## Work required
Your answer must be the lines from the first one in the material through the line with "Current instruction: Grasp", retyped exactly and with no pictures.

## Source material
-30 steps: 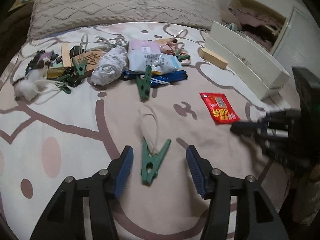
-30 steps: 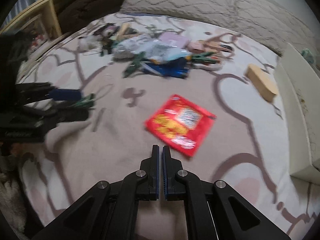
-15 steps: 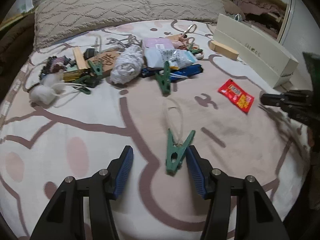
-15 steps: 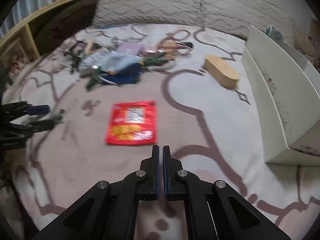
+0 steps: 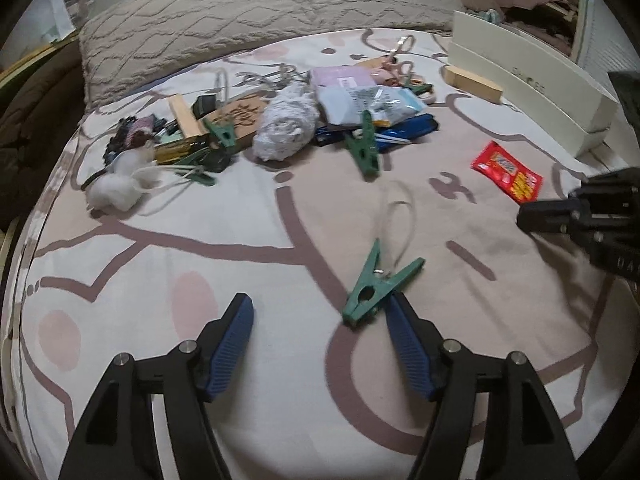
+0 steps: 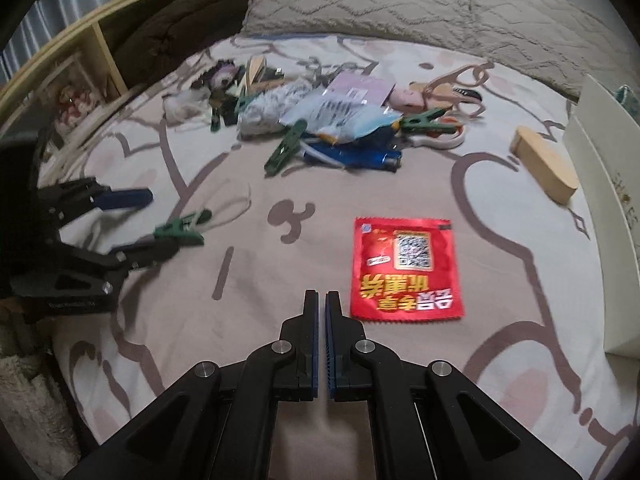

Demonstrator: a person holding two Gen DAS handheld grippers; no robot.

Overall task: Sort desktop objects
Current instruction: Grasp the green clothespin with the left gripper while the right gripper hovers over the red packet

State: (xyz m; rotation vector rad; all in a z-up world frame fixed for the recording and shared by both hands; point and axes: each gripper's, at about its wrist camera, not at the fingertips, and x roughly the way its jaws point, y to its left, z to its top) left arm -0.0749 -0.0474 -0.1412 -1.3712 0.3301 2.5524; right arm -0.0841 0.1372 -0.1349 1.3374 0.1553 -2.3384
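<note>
The left gripper point(image 5: 320, 312) was opening over the bed point(image 5: 200, 248), a green clothespin point(image 5: 380, 286) lying loose against its right finger. The right gripper point(image 6: 322, 300) was fully closed and empty, a red packet point(image 6: 406, 268) at its one o'clock.

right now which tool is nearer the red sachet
Right. The shut right tool sits just beside the red sachet. The left tool, jaws opening, is far across the bed by the green clothespin.
</note>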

## Written answer
-30 steps: 
-30 steps: 
-15 steps: 
-15 steps: 
+0 steps: 
+0 steps: 

Demonstrator: a person holding two Gen DAS handheld grippers; no robot.

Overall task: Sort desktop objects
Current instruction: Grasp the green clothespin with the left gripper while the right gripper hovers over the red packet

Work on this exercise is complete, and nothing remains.